**Task prompt**
Here the job is to transcribe the data verbatim while leaving each picture out.
** Opening Collected material block **
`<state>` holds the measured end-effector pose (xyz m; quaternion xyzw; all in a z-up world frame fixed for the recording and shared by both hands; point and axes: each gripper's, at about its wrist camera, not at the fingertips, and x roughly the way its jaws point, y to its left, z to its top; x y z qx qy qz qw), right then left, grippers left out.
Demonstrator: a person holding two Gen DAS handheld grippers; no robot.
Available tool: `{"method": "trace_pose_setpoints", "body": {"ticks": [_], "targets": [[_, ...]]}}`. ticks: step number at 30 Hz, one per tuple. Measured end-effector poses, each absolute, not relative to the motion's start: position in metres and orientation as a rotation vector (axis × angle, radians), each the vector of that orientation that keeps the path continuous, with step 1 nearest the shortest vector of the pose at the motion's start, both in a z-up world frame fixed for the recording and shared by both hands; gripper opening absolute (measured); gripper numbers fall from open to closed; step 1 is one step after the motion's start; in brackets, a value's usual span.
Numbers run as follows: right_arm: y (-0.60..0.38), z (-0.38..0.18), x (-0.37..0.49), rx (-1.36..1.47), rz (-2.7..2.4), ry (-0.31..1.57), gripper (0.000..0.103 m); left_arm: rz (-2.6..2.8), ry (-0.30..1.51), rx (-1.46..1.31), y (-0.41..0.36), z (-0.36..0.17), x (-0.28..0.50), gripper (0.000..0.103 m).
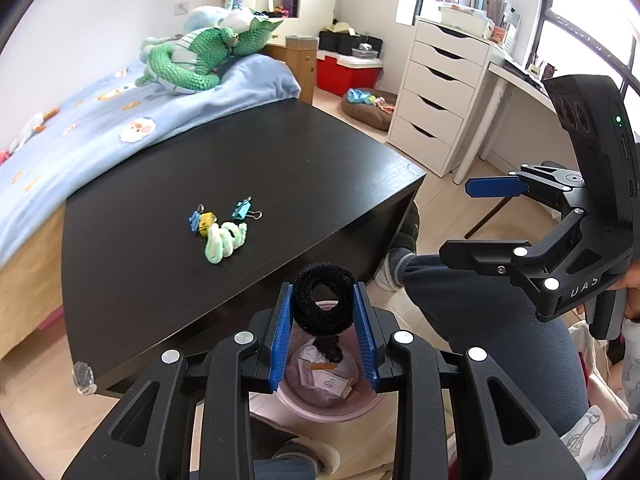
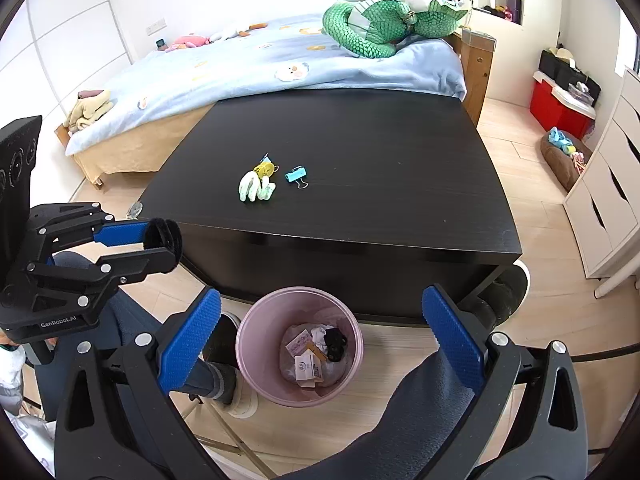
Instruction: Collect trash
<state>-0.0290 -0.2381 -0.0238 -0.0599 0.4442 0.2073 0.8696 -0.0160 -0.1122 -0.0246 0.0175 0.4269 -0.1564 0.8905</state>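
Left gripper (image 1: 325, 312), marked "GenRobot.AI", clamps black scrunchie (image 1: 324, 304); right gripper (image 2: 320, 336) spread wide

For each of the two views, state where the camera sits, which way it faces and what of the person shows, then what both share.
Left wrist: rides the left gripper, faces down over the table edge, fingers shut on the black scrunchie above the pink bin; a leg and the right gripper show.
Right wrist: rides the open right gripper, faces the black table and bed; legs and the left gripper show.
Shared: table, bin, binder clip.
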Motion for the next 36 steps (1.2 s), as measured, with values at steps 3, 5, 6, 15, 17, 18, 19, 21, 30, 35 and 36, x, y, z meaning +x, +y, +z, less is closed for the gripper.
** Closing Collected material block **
**Written reply**
`<state>` holds the measured end-effector pose (xyz m; quaternion xyzw; all in a z-up world frame fixed for the recording and shared by both hands; point and axes: each gripper's, at about its wrist camera, not at the fingertips, and x roughly the way its jaws point, y to its left, z to its top; x y z qx qy qz qw), right then left, grippers left out.
Demonstrator: a person holding two Gen DAS handheld grippers; no robot.
Available tool: `{"method": "trace_pose_setpoints", "body": {"ticks": [_], "targets": [[_, ...]]}}`. ticks: step number at 30 Hz, one per tuple. Measured end-effector poses, each absolute, not relative to the motion's start: position in metres and orientation as a rotation vector (axis × angle, radians), each the vector of that orientation that keeps the path continuous, with step 1 nearest the shortest vector of the pose at the motion's start, both in a z-up world frame fixed for the recording and shared by both hands; gripper opening absolute (measured); gripper numbers fall from open to closed; step 1 is one step after the motion's start; in brackets, a value's usual span.
Numbers run as follows: right_arm: y (-0.60..0.38), z (-0.38..0.18), x (-0.37..0.49), rx (-1.36..1.47), rz (-2.7..2.4), ry (-0.31..1.57), gripper (0.000..0.103 m); left_arm: rz (-2.6..2.8), ry (-0.30..1.51), rx (-1.46..1.31), y (-0.41..0.36), z (-0.36..0.17), x (-0.28..0.50), gripper (0.000..0.103 m).
Instruction: Collect trash
<state>-0.0290 -0.2381 -0.0238 -0.0599 0.4442 0.2073 0.8696 -0.0160 -0.1122 -0.0246 0.0175 0.4269 -0.1564 0.8905</state>
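Left gripper (image 1: 325, 312), marked "GenRobot.AI", clamps black scrunchie (image 1: 324, 304); right gripper (image 2: 320, 336) spread wide

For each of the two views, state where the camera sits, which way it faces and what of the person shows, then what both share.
Left wrist: rides the left gripper, faces down over the table edge, fingers shut on the black scrunchie above the pink bin; a leg and the right gripper show.
Right wrist: rides the open right gripper, faces the black table and bed; legs and the left gripper show.
Shared: table, bin, binder clip.
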Motion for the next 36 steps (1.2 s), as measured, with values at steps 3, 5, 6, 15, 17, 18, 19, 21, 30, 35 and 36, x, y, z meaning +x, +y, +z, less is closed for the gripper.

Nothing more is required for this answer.